OpenTelemetry Foundations: Back to Basics — What Is a Signal? (Part 1) -

Back to Basics — What Is an OTel Signal?

When people hear about OpenTelemetry (OTel), they often think of dashboards: latency charts, flame graphs, service maps. But OTel itself isn’t a dashboard, and it’s not “observability” in the marketing sense either. At its core, OpenTelemetry is simply a way for your code to produce structured data objects about what it’s doing.

Those objects are called signals, and there are three of them: traces, metrics, and logs.

That’s it. Everything else — collectors, backends, fancy vendor UIs — is built on top of these building blocks. If you don’t understand signals, you’re just poking at pretty graphs without knowing what’s underneath.

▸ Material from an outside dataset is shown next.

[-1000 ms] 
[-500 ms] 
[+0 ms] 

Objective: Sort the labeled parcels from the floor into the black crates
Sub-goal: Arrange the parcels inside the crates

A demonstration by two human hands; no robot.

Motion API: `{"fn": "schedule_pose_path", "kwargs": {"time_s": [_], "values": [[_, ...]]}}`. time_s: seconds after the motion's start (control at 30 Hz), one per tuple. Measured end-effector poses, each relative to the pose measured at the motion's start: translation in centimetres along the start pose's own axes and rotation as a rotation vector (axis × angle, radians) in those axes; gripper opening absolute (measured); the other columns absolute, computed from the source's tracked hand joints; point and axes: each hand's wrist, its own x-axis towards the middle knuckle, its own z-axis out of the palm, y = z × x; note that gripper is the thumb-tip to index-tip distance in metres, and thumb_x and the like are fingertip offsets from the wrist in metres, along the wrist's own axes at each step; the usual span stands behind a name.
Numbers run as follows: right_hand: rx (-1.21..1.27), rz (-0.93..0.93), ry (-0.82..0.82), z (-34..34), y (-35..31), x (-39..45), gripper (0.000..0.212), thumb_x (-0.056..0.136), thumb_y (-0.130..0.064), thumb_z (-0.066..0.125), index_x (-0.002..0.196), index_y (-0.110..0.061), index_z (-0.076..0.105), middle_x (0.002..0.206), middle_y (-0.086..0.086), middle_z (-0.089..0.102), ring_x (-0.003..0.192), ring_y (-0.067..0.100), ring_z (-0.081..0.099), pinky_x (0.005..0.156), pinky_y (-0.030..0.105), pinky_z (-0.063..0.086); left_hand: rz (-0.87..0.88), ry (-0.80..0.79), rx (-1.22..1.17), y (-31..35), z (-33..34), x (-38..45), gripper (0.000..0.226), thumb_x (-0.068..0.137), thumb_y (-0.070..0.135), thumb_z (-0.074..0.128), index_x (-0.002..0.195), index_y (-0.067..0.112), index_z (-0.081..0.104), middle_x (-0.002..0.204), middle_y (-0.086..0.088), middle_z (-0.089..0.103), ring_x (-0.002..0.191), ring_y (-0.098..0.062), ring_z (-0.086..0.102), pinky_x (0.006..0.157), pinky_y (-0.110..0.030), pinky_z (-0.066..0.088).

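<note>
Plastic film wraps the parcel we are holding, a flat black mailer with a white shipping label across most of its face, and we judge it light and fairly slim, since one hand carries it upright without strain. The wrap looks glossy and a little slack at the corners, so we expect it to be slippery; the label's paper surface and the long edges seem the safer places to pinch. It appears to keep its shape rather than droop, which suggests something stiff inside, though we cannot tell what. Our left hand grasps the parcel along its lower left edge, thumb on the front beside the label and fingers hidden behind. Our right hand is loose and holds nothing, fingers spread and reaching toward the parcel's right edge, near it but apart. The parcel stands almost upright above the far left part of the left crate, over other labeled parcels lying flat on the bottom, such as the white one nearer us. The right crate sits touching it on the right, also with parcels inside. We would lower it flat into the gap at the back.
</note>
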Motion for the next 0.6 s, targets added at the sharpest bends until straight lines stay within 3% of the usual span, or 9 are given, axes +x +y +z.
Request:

Outcome: In this post we’ll strip away the layers. No auto-instrumentation, no vendor dashboards, no collectors. Just the SDK, creating and printing raw signals from your app.

💡 Prefer hands-on learning? All examples in this post come from a working Java project with manual instrumentation, and best practices baked in. Clone it, run it, and explore OpenTelemetry without the magic:
👉 OTel Playground on GitHub

Signals at a Glance

Traces/Spans: request lifecycles and causality across services
Metrics: periodic measurements and aggregations for trends and SLOs
Logs: discrete, timestamped events with contextual details

These three signals form the foundation of observability. Let’s start with the one everything else depends on: spans.

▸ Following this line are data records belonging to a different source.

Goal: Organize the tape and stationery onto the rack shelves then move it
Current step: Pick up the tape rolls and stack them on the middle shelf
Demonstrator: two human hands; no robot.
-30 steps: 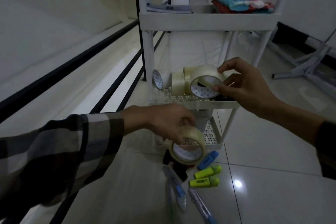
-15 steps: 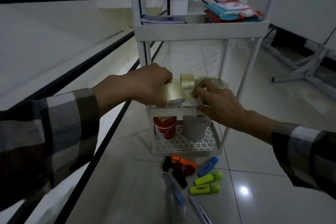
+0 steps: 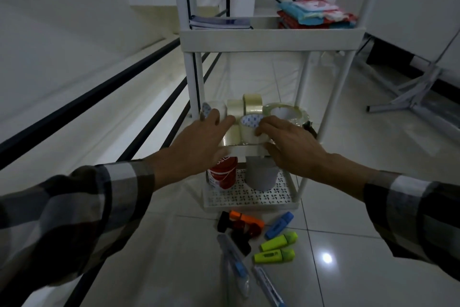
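Head view: both hands [image 3: 199,142] on tape rolls [image 3: 249,127].

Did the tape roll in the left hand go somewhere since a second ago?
Yes. It went up from beside the floor markers onto the rack's middle shelf, where the left hand now rests against the tape rolls.

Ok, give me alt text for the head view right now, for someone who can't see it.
Both hands, left hand and right hand, rest on clear tape rolls grouped on the middle shelf of a white rack. Highlighters and pens lie on the tiled floor in front; a red cup and grey cup sit on the bottom shelf.
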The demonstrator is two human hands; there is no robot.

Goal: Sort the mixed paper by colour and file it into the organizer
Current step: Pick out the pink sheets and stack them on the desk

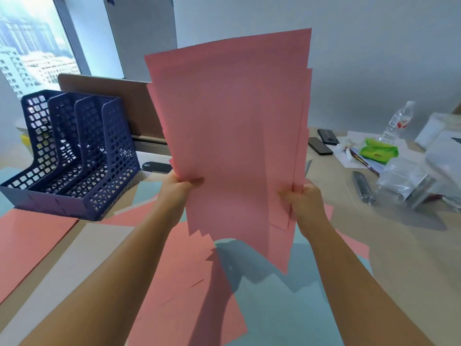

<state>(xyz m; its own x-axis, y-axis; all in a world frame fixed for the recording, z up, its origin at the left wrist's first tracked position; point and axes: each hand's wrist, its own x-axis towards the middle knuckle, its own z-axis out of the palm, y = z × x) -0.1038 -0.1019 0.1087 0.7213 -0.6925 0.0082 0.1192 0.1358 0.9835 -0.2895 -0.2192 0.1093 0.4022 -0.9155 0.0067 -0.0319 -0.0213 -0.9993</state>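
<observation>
I hold a loose, uneven stack of pink paper [232,136] upright in the air above the desk. My left hand [178,187] pinches its left edge low down, thumb on the front. My right hand [303,199] grips the right edge at about the same height. A blue mesh organizer [74,156] with three upright slots stands at the back left; its slots look empty. More pink sheets [184,283] and pale blue sheets [282,308] lie mixed on the desk under my arms. Another pink sheet [27,240] lies at the left edge.
At the right lie two black phones [324,141], a green packet [378,151], a clear water bottle [398,121], plastic bags [404,181] and white boxes [439,138]. A brown panel [112,101] stands behind the organizer. A dark oblong object [156,167] lies beside it.
</observation>
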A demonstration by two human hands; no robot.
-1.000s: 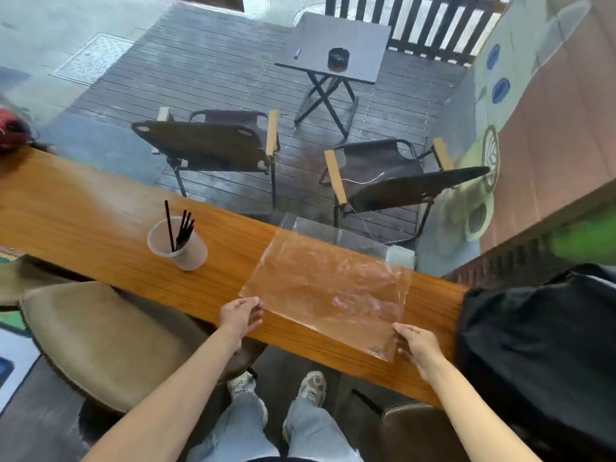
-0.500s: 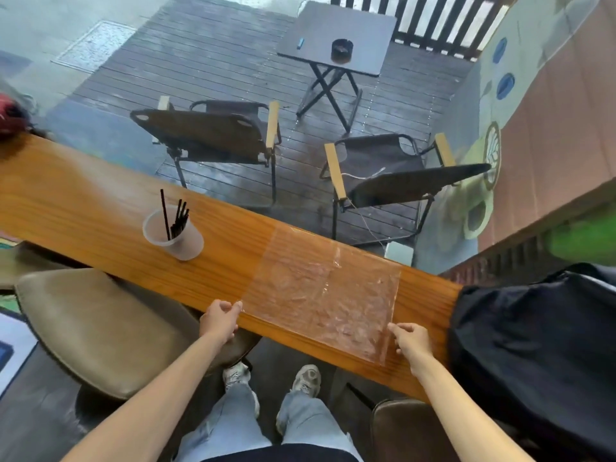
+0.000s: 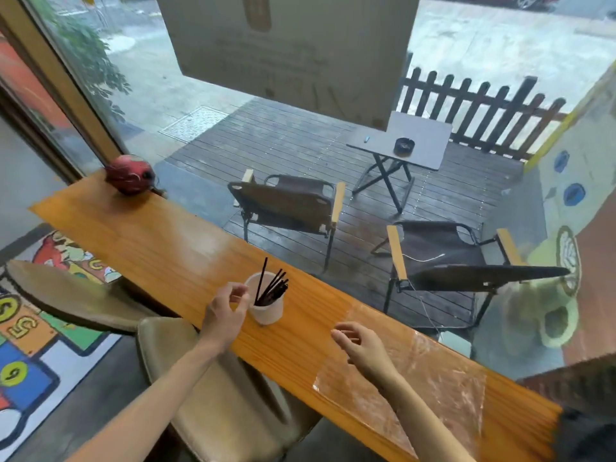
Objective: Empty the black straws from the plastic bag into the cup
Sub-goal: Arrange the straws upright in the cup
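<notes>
A translucent white cup stands on the wooden counter with several black straws leaning in it. The clear plastic bag lies flat on the counter to the right, with no straws visible in it. My left hand hovers just left of the cup with loosely curled fingers and holds nothing. Between the cup and the bag, my right hand hangs over the counter, fingers relaxed, touching neither.
A red helmet sits at the counter's far left end. Beige stools stand below the near edge. A dark bag is at the right end. Glass runs along the counter's far side, with patio chairs outside.
Both hands let go of the bag's near corners and moved left toward the cup. The bag stays flat on the counter. The camera tilted up and turned left.
</notes>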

Spans: Timed Units of Work

The first and most important signal is the span. A span represents a single, timed unit of work. It could be an HTTP request, a database query, or a background task.

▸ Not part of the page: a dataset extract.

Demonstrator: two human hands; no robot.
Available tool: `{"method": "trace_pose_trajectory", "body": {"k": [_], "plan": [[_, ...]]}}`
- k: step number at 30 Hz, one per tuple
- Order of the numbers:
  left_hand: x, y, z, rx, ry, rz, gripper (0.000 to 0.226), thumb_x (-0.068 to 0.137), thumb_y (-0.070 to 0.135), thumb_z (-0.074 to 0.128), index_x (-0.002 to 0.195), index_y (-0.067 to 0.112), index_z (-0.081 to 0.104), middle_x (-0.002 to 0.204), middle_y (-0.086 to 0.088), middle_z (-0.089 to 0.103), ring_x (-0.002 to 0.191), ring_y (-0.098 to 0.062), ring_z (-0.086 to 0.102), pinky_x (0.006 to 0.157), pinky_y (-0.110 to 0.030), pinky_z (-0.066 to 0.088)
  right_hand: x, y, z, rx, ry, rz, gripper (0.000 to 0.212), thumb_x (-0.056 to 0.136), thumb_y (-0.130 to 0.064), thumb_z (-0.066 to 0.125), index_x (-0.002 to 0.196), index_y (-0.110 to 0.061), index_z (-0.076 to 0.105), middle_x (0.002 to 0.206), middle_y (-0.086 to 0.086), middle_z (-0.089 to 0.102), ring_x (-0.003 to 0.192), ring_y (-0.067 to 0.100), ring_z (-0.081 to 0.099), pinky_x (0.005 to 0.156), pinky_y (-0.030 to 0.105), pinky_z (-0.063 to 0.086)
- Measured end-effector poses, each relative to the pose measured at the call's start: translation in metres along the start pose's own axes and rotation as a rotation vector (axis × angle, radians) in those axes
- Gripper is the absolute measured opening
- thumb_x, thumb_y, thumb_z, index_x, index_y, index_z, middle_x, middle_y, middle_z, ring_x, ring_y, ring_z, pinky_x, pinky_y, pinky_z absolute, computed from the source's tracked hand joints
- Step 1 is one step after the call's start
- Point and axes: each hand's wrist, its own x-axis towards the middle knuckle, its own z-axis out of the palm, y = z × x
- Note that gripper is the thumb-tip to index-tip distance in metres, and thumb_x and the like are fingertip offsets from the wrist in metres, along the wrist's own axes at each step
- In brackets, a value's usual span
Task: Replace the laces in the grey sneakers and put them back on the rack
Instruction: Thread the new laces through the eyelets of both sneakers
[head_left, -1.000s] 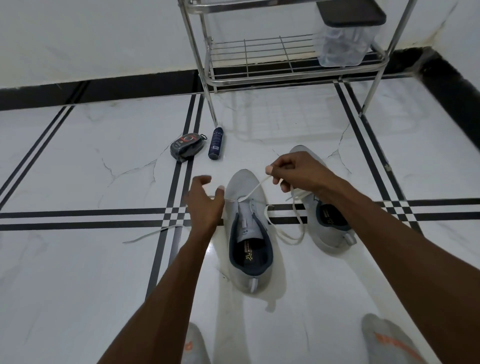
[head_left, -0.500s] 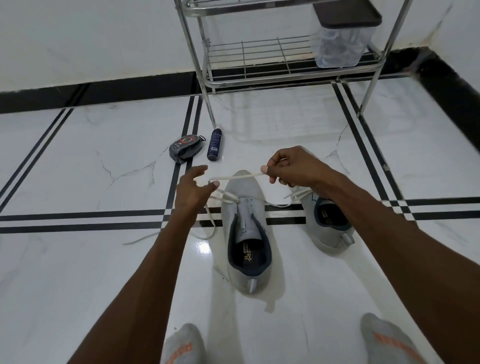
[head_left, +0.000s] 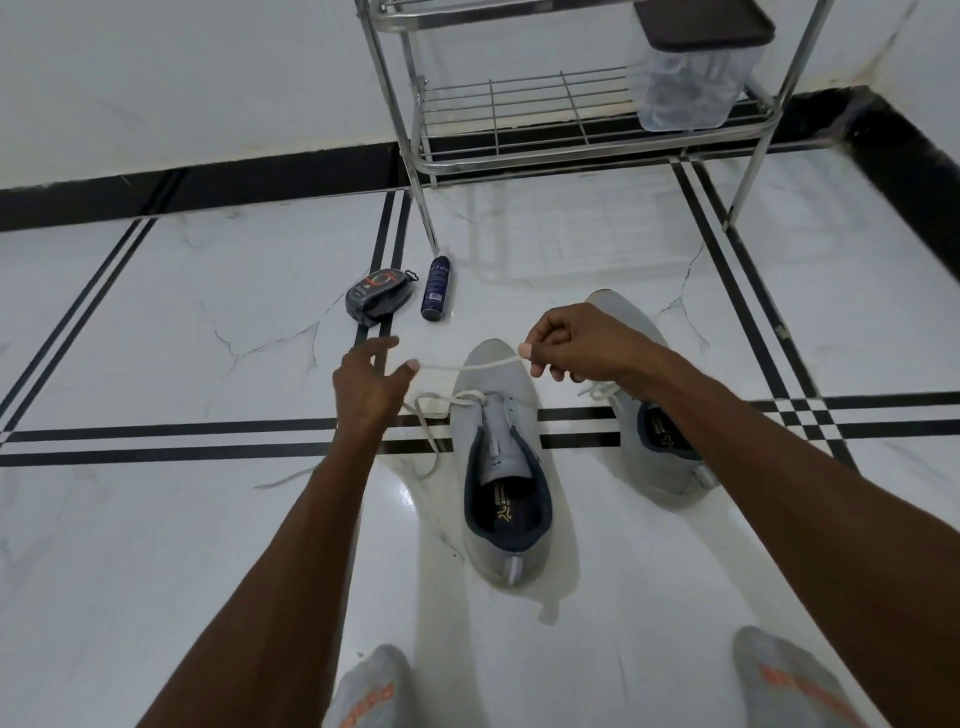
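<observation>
Left to right, head view. Left of centre, on the white marble floor (head_left: 156, 338) with black inlay stripes, we see a dark grey oval shoe-polish sponge case (head_left: 379, 296) with an orange ring on its lid, and just beside it a dark blue spray can (head_left: 435, 288) lying on its side; the print on both is too small to read.

Our left hand (head_left: 370, 384) reaches forward at centre frame, palm angled right, fingers spread and fairly straight. The thumb tip touches the white lace (head_left: 470, 366); we cannot tell if it pinches it.

That lace runs taut from the left thumb across the toe of the near grey knit sneaker (head_left: 506, 457) to our right hand (head_left: 576, 345). The sneaker sits centre frame, toe pointing away, navy lining. The lace is threaded only at the front eyelets, and its loose end trails down-left across the floor. The insole carries a gold logo and text, unreadable.

The right hand is fisted, thumb and forefinger clamped on the lace end, above the toe.

The second grey sneaker (head_left: 654, 447) lies right of centre, partly hidden by the right forearm, with white lacing visible.

At the top, the chrome wire rack (head_left: 519, 104) holds a clear plastic container with a dark lid (head_left: 691, 67) on its right side. Our grey socks with orange lettering (head_left: 779, 680) are at the bottom edge.
</observation>
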Motion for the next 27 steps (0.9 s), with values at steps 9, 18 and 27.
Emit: {"method": "trace_pose_trajectory", "body": {"k": [9, 18, 27], "plan": [[-0.016, 0.033, 0.024, -0.093, -0.357, 0.224, 0.013, 0.094, 0.027, 0.072, 0.094, 0.016, 0.079, 0.085, -0.001, 0.077, 0.078, -0.011, 0.070, 0.073, -0.028, 0.049, 0.002, 0.006, 0.004, -0.027, -0.020, 0.022, 0.019, 0.095, -0.025, 0.068, 0.100, -0.007, 0.068, 0.085, 0.002, 0.078, 0.066, 0.008, 0.061, 0.059, 0.026, 0.044], [-0.030, 0.056, 0.031, -0.209, -0.642, 0.215, 0.027, 0.096, 0.029, 0.069, 0.116, 0.013, 0.075, 0.104, 0.000, 0.077, 0.100, -0.006, 0.071, 0.081, -0.015, 0.053, 0.003, 0.005, 0.007, 0.065, 0.000, 0.049, 0.025, 0.093, -0.027, 0.072, 0.104, -0.006, 0.066, 0.084, 0.003, 0.078, 0.068, 0.009, 0.061, 0.061, 0.027, 0.044], [-0.016, 0.017, 0.017, -0.073, -0.064, -0.006, 0.016, 0.094, 0.025, 0.070, 0.097, 0.012, 0.080, 0.082, -0.004, 0.077, 0.064, 0.003, 0.065, 0.052, -0.009, 0.044, 0.005, 0.012, -0.004, -0.027, -0.032, 0.049, 0.017, 0.095, -0.020, 0.068, 0.101, -0.004, 0.072, 0.088, 0.003, 0.078, 0.068, 0.005, 0.061, 0.067, 0.026, 0.049]]}}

What makes spans interesting is not just that they measure how long something took, but that they carry context. A span is a data structure that captures the duration of an operation, its outcome, and metadata describing what was happening.

Under the hood, a span is just a structured object with a few key parts:

Name — the operation, like GET /checkout
TraceId + SpanId — identifiers that connect spans into a trace
Attributes — metadata describing the span, such as http.method=GET
Events — timestamped markers that show what happened along the way
Status — success or failure

Example: Creating a Span in Java

Tracer tracer = GlobalOpenTelemetry.getTracer("demo");

Span span = tracer.spanBuilder("GET /api/v1/hello/{name}")
    .setSpanKind(SpanKind.SERVER)
    .startSpan();

try (Scope scope = span.makeCurrent()) {
    span.setAttribute("http.method", "GET");
    span.addEvent("controller.start");
    // do some work...
    span.setStatus(StatusCode.OK);
} finally {
    span.end();
}

When the span ends, you’ll see something like this:

{
  "name": "GET /api/v1/hello/{name}",
  "traceId": "4f9c0b9a2b8b4f6ea4c1d8c7e3f2a1b0",
  "spanId": "a1b2c3d4e5f67890",
  "kind": "SERVER",
  "startTime": 172880,
  "endTime": 1728801,
  "status": { "code": "OK" },
  "attributes": {
    "http.method": "GET",
  },
  "events": [{
    "name": "controller.start",
    "timestamp": 172880
  }]
}

See full details and example output

Try it yourself:
👉 Otel-Playground Repository

Full OTLP Example:

{
  "resource": {
    "attributes": [
      {
        "key": "service.name",
        "value": {
          "stringValue": "unknown_service:java"
        }
      },
      {
        "key": "telemetry.sdk.language",
        "value": {
          "stringValue": "java"
        }
      },
      {
        "key": "telemetry.sdk.name",
        "value": {
          "stringValue": "opentelemetry"
        }
      },
      {
        "key": "telemetry.sdk.version",
        "value": {
          "stringValue": "1.54.1"
        }
      }
    ]
  },
  "scopeSpans": [
    {
      "scope": {
        "name": "demo",
        "attributes": []
      },
      "spans": [
        {
          "traceId": "9fe9fbfa79eacbffbf033beeaaaa24cf",
          "spanId": "6e47d4cd8035c384",
          "name": "GET /api/v1/hello/{name}",
          "kind": 2,
          "startTimeUnixNano": "1760425716812179000",
          "endTimeUnixNano": "1760425716813545458",
          "attributes": [
            {
              "key": "http.method",
              "value": {
                "stringValue": "GET"
              }
            }
          ],
          "events": [
            {
              "timeUnixNano": "1760425716813172667",
              "name": "controller.start",
              "attributes": []
            }
          ],
          "links": [],
          "status": {
            "code": 1
          },
          "flags": 257
        }
      ]
    }
  ]
}

Attributes vs. Events: Clearing the Confusion

A common early question is: what’s the difference between attributes and events? On the surface they both look like “extra details,” but they capture very different kinds of information.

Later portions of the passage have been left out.